Despite mongodb’s schemaless nature, there is often still a need to maintain some type and value guarantees on certain fields or maintain field requirements on certain documents. For instance, an Image being persisted to a database might contain all different kinds of EXIF keys and values, but an integer filesize (in bytes), URI, filetype, etc. could be required of all such documents.

The Model Base

All user defined models should inherit from micromongo.models.Model, which is also imported into the top level micromongo namespace:

class micromongo.Model(*d, **dd)

Micromongo Model object.

classmethod Model.new(*args, **kwargs)

Create a new instance of this model based on its spec and either a map or the provided kwargs.

classmethod Model.find(*args, **kwargs)

Run a find on this model’s collection. The arguments to Model.find are the same as to pymongo.Collection.find.

Model.save()

Save this object to the database. Behaves very similarly to whatever collection.save(document) would, ie. does upserts on _id presence. If methods pre_save or post_save are defined, those are called. If there is a spec document, then the document is validated against it after the pre_save hook but before the save.

Model.validate()

Validate this object based on its spec document.

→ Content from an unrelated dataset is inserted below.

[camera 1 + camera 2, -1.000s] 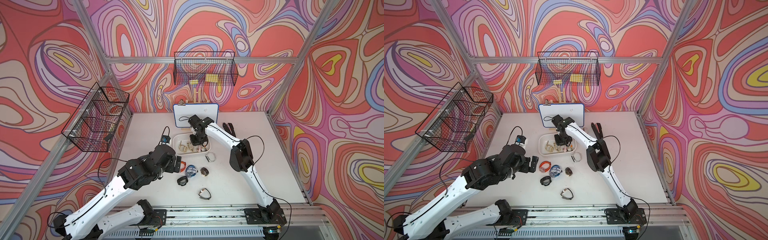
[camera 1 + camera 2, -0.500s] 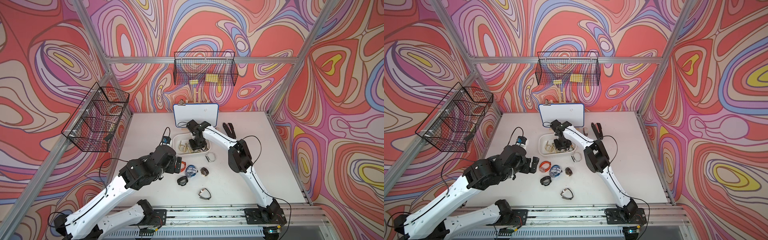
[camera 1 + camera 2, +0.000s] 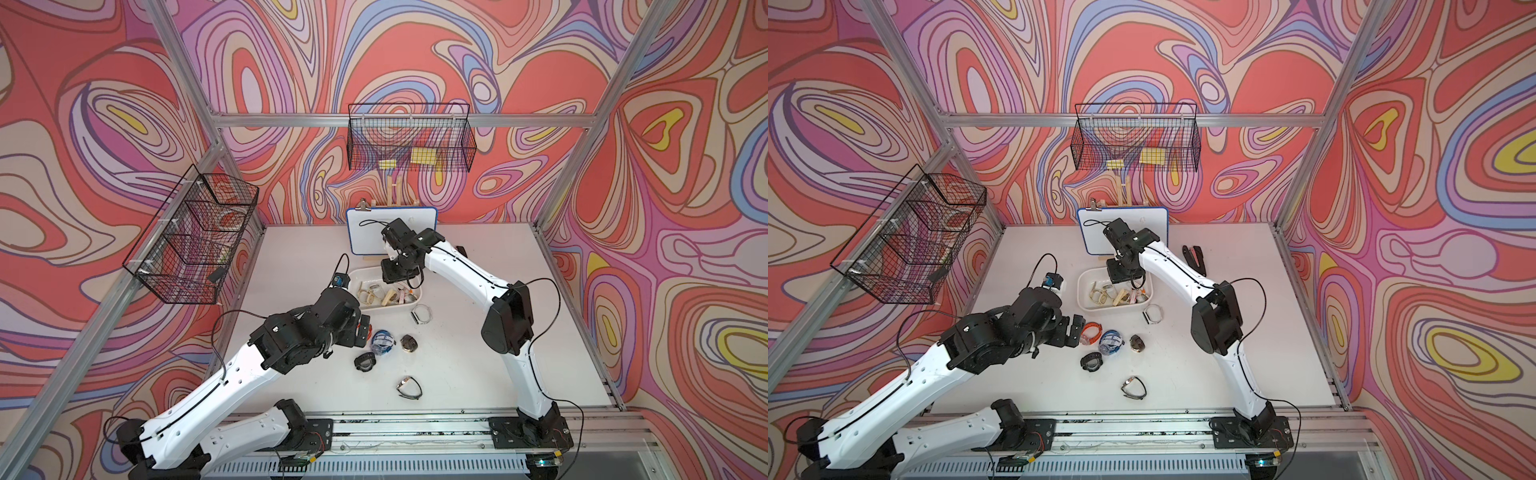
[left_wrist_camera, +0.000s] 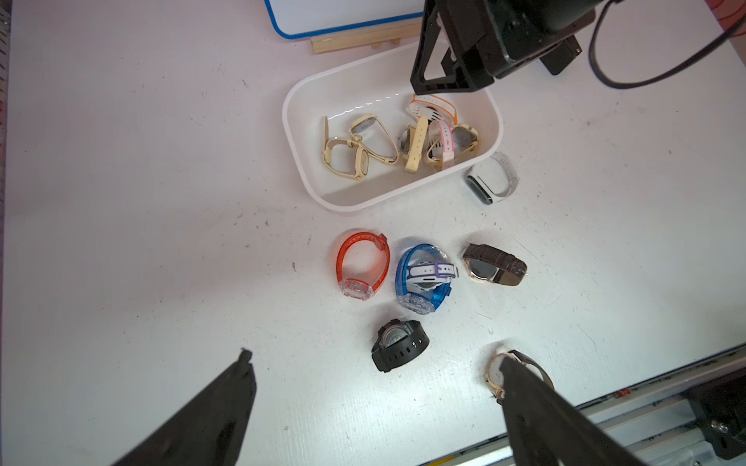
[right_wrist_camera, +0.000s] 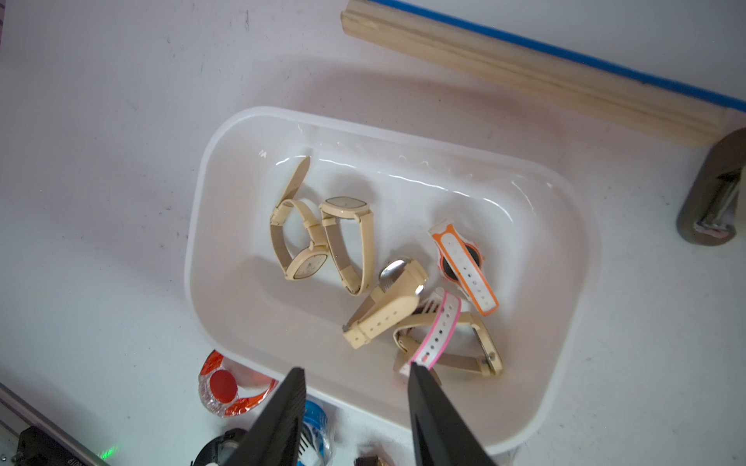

The following keys cannot be used without colliding with names that Models use internally or externally. You should avoid these names if possible in your documents:

new, find, save, validate, keys, items, values, iterkeys, iteritems, itervalues, update, clear, pre_save, post_save, collection, database, spec

Many of these are to maintain a dict-like interface. You can use a micromongo model in anything that accepts map-like objects, but they do not inherit from dict, so be careful when passing into C-code that expects an explicit dict.

Spec Documents

Spec documents are dictionaries defined on Model classes that are a mapping of document keys to Field objects that describe arbitrary validation on those fields as well as requirements for any document of the model’s type.

class micromongo.spec.Field(required=False, default=None, type=None)

A base Field type, which itself can be used pretty reasonably to get type coersion, field defaults, etc. If required is True, then validation will fail if this field is NOT present in the document. default is the default value to give this field in a new document; if it is None and the field is not required, the field is not added to new documents. type is an object that can perform validation on this field; see documentation for Field.typecheck.

Field.typecheck(t)

Create a typecheck from some value t. This behaves differently depending on what t is. It should take a value and return True if the typecheck passes, or False otherwise. Override pre_validate in a child class to do type coercion.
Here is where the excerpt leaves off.